Activity →
Apart from the images, reproduce all of the data word for word.
▶
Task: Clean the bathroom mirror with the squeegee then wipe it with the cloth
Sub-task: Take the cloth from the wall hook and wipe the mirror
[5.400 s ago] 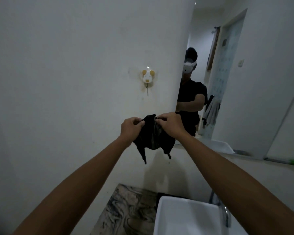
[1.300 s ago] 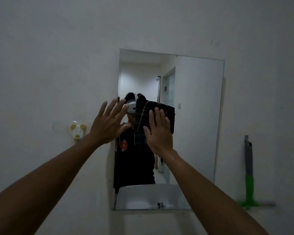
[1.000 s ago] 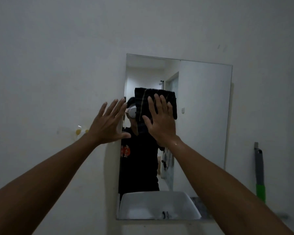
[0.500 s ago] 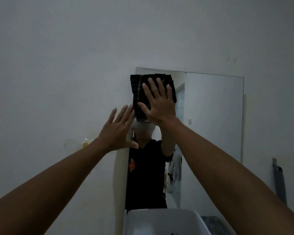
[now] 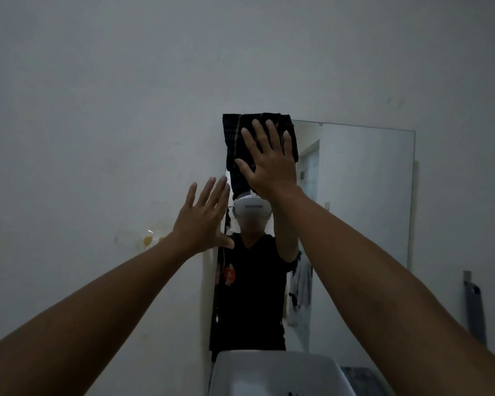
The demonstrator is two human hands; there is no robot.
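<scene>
A frameless rectangular mirror [image 5: 360, 201] hangs on the white wall. A dark folded cloth [image 5: 235, 138] covers its top left corner, and my right hand [image 5: 269, 160] lies flat on it with fingers spread, pressing it to the glass. My left hand [image 5: 203, 218] is open with fingers apart, held at the mirror's left edge on or near the wall; contact is unclear. The squeegee [image 5: 475, 304] leans upright against the wall to the right of the mirror; only its grey handle shows.
The mirror reflects a person in a dark shirt with a white headset, a white sink [image 5: 275, 372] and a doorway behind. A small yellow and white wall hook [image 5: 150, 240] sits left of my left forearm.
My right hand has slid the cloth up the glass from the mirror's middle to its top left corner. My left hand stayed open beside the mirror's left edge. The view tilted upward.
</scene>
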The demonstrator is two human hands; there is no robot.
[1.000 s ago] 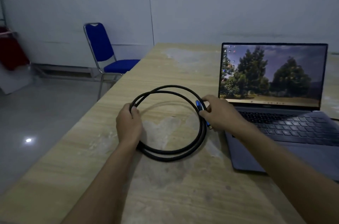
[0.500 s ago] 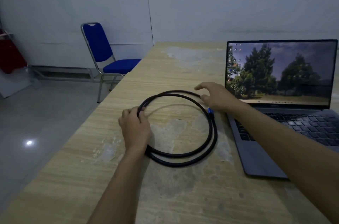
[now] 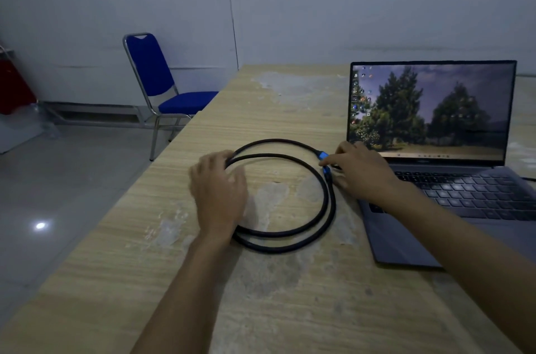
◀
Task output →
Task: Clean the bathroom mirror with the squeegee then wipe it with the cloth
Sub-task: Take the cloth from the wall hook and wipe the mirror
[5.400 s ago] 
[1.300 s ago] 
[1.000 s ago] 
[0.500 s ago] 
[now] 
The demonstrator is two human hands; there is no robot.
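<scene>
A frameless rectangular mirror [image 5: 360, 201] hangs on the white wall. A dark folded cloth [image 5: 235, 138] covers its top left corner, and my right hand [image 5: 269, 160] lies flat on it with fingers spread, pressing it to the glass. My left hand [image 5: 203, 218] is open with fingers apart, held at the mirror's left edge on or near the wall; contact is unclear. The squeegee [image 5: 475, 304] leans upright against the wall to the right of the mirror; only its grey handle shows.
The mirror reflects a person in a dark shirt with a white headset, a white sink [image 5: 275, 372] and a doorway behind. A small yellow and white wall hook [image 5: 150, 240] sits left of my left forearm.
My right hand has slid the cloth up the glass from the mirror's middle to its top left corner. My left hand stayed open beside the mirror's left edge. The view tilted upward.
</scene>
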The demonstrator is two human hands; there is no robot.
[1.000 s ago] 
[0.500 s ago] 
[now] 

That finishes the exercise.